▶ _EXERCISE AIM_: The records below are to be repeated exactly, and their pictures left out.

Data items:
-------------------------

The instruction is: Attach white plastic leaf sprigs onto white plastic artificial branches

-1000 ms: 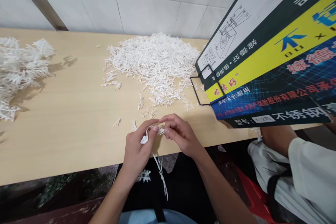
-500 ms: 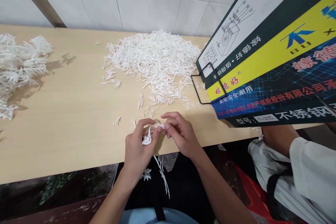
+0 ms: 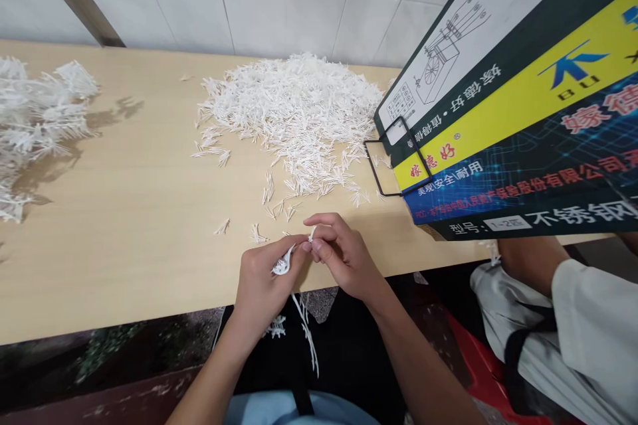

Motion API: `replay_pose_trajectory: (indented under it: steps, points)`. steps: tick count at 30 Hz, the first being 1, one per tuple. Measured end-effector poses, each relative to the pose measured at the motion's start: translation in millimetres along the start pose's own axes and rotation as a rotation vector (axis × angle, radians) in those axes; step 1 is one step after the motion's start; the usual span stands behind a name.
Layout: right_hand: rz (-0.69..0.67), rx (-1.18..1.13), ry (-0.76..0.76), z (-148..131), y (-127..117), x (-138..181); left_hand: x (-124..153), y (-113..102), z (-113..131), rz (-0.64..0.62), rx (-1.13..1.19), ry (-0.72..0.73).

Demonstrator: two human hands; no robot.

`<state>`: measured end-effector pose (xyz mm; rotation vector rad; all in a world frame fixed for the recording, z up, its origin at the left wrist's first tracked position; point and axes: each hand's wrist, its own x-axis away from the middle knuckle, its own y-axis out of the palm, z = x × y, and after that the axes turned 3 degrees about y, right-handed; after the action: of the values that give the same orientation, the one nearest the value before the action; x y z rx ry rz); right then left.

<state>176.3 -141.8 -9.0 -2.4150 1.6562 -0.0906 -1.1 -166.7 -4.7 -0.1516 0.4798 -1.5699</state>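
Above the table's front edge, my two hands meet at the fingertips. My left hand (image 3: 264, 282) is closed around a white branched strand (image 3: 282, 263), whose curled part shows beside the thumb. Below that hand, thin white strands (image 3: 306, 335) hang over my lap; whether they belong to the same piece is hidden. My right hand (image 3: 349, 262) pinches a small white sprig (image 3: 312, 234) against the left fingertips. Just beyond the hands lie a few loose sprigs (image 3: 258, 235), and behind them spreads a large heap of white sprigs (image 3: 299, 106).
White bushy clusters (image 3: 40, 113) lie at the table's left end. A large printed carton (image 3: 498, 139) leans in from the right, with a black wire frame (image 3: 399, 158) at its corner. A person in a pale sleeve (image 3: 593, 305) sits at right. The tiled wall (image 3: 279, 6) bounds the table behind.
My fingertips have drawn closer together, and the sprig between them now points up, with less of it showing. My left index finger has straightened. The view has shifted slightly.
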Motion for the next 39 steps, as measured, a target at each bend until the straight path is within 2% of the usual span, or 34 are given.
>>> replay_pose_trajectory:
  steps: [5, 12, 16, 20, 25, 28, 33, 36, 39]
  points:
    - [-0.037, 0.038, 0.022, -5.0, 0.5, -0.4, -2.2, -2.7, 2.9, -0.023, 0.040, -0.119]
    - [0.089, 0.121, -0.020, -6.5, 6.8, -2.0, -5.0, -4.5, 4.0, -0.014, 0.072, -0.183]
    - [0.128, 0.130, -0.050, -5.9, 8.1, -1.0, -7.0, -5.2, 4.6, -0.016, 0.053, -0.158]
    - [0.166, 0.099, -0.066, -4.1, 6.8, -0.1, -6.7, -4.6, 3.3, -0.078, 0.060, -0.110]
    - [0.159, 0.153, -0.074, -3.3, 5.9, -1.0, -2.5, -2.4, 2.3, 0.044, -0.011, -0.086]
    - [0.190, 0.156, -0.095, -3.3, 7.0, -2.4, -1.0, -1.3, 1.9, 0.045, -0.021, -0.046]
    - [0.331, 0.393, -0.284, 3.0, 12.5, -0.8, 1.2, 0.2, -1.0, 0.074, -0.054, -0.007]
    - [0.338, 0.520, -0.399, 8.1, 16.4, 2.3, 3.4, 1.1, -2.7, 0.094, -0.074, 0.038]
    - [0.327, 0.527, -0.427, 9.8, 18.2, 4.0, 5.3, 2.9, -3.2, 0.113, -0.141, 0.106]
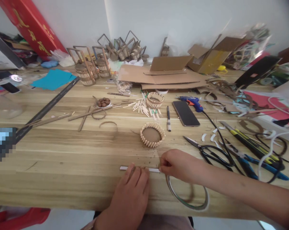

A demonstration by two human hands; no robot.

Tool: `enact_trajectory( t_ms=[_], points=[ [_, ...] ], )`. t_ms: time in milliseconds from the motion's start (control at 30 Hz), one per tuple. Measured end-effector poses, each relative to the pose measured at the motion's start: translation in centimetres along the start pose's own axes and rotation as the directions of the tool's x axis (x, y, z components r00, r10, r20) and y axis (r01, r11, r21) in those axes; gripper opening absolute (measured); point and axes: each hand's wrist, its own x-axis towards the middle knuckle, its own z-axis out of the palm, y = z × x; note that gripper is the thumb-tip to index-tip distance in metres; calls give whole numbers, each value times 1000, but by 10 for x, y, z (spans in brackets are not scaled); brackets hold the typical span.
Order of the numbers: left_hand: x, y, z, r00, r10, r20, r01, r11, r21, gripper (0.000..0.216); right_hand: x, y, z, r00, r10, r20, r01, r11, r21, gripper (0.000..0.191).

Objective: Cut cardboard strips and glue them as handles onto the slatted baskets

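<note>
A narrow white-faced strip (153, 170) lies along the front of the table. My left hand (133, 188) rests on it, fingers stretched out and pressing it against the wood. Closed in a pinch, my right hand (174, 163) grips the strip farther right; the fingertips are partly hidden. From beneath the right hand a curled loop of strip (191, 206) bends toward the table edge, and whether it is one piece with the flat part is hidden. Just beyond the hands stands a round tray (152, 135) with a brown base, ringed by short wooden sticks.
Right of my hands lie black-handled scissors (215, 153), pliers (245, 158), a yellow-black cutter (254, 145), a phone (186, 113) and a blue glue gun (193, 103) with its cord. Behind are loose sticks (141, 107), a stick ring (155, 100), cardboard (168, 78) and small baskets (85, 73).
</note>
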Motion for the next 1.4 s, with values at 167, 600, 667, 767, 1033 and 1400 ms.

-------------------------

▶ _ANSWER SECTION_:
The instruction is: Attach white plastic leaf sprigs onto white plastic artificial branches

-1000 ms: 
-500 ms: 
+0 ms: 

Motion API: `replay_pose_trajectory: (indented under it: steps, points)`. steps: tick count at 30 Hz, the first being 1, one per tuple. Measured end-effector poses, each relative to the pose measured at the motion's start: translation in millimetres along the start pose's own axes and rotation as a rotation vector (axis × angle, radians) in those axes; step 1 is one step after the motion's start; the usual span stands behind a name.
Layout: right_hand: rz (-0.69..0.67), rx (-1.18..1.13), ry (-0.76..0.76), z (-148..131), y (-127..117), x (-138..181); left_hand: x (-124..153), y (-113..102), z (-113..131), rz (-0.64..0.62), rx (-1.13..1.19), ry (-0.72..0.73).

Demonstrator: two human hands; no robot.

`<state>`: measured end-effector pose (xyz mm; rotation vector rad; all in a world frame fixed for the recording, z up, its origin at the left wrist's first tracked position; point and axes: each hand's wrist, its own x-axis away from the middle knuckle, its own y-axis out of the palm, z = x × y, and after that the axes turned 3 degrees about y, right-handed; after the action: of the values that give the same orientation, the one nearest the value before the action; x y z rx ry rz); right then left.

<state>176.3 -141.8 -9.0 -2.4150 1.6562 -0.0906 -1.1 -166.7 -4.7 -0.1516 0.4798 -1.5699</state>
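Above the table's front edge, my two hands meet at the fingertips. My left hand (image 3: 264, 282) is closed around a white branched strand (image 3: 282, 263), whose curled part shows beside the thumb. Below that hand, thin white strands (image 3: 306, 335) hang over my lap; whether they belong to the same piece is hidden. My right hand (image 3: 349, 262) pinches a small white sprig (image 3: 312, 234) against the left fingertips. Just beyond the hands lie a few loose sprigs (image 3: 258, 235), and behind them spreads a large heap of white sprigs (image 3: 299, 106).
White bushy clusters (image 3: 40, 113) lie at the table's left end. A large printed carton (image 3: 498, 139) leans in from the right, with a black wire frame (image 3: 399, 158) at its corner. A person in a pale sleeve (image 3: 593, 305) sits at right. The tiled wall (image 3: 279, 6) bounds the table behind.
My fingertips have drawn closer together, and the sprig between them now points up, with less of it showing. My left index finger has straightened. The view has shifted slightly.
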Motion for the next 39 steps, as measured, a target at each bend until the straight path is within 2% of the usual span, or 34 are given.
>>> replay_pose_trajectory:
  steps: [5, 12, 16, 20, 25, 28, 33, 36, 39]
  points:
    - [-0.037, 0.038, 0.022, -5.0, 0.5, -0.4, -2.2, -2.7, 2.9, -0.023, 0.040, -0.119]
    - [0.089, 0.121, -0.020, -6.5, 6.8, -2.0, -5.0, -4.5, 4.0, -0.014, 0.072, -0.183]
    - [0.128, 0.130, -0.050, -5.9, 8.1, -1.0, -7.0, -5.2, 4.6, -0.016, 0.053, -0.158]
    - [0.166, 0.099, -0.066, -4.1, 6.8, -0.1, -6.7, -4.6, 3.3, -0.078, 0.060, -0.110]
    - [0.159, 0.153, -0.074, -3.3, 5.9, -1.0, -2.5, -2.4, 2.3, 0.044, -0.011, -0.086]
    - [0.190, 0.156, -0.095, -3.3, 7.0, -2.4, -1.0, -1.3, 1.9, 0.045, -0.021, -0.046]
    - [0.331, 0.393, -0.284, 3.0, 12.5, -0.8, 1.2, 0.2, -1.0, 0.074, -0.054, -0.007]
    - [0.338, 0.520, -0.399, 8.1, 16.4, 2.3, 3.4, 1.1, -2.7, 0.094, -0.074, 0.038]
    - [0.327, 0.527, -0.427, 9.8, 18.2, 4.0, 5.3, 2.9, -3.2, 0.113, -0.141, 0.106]

A demonstration by two human hands; no robot.

Tool: `enact_trajectory( t_ms=[_], points=[ [_, ...] ], )`. t_ms: time in milliseconds from the motion's start (control at 30 Hz), one per tuple. Measured end-effector poses, each relative to the pose measured at the motion's start: translation in centimetres along the start pose's own axes and rotation as the directions of the tool's x axis (x, y, z components r00, r10, r20) and y axis (r01, r11, r21) in those axes; gripper opening absolute (measured); point and axes: each hand's wrist, its own x-axis towards the middle knuckle, its own z-axis out of the palm, y = z × x; note that gripper is the thumb-tip to index-tip distance in metres; calls give whole numbers, each value times 1000, but by 10 for x, y, z (spans in brackets are not scaled); brackets hold the typical span.
Order of the numbers: left_hand: x, y, z, r00, r10, r20, r01, r11, r21, gripper (0.000..0.216); right_hand: x, y, z, r00, r10, r20, r01, r11, r21, gripper (0.000..0.191).

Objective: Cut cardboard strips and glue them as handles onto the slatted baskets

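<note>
A narrow white-faced strip (153, 170) lies along the front of the table. My left hand (133, 188) rests on it, fingers stretched out and pressing it against the wood. Closed in a pinch, my right hand (174, 163) grips the strip farther right; the fingertips are partly hidden. From beneath the right hand a curled loop of strip (191, 206) bends toward the table edge, and whether it is one piece with the flat part is hidden. Just beyond the hands stands a round tray (152, 135) with a brown base, ringed by short wooden sticks.
Right of my hands lie black-handled scissors (215, 153), pliers (245, 158), a yellow-black cutter (254, 145), a phone (186, 113) and a blue glue gun (193, 103) with its cord. Behind are loose sticks (141, 107), a stick ring (155, 100), cardboard (168, 78) and small baskets (85, 73).
</note>
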Motion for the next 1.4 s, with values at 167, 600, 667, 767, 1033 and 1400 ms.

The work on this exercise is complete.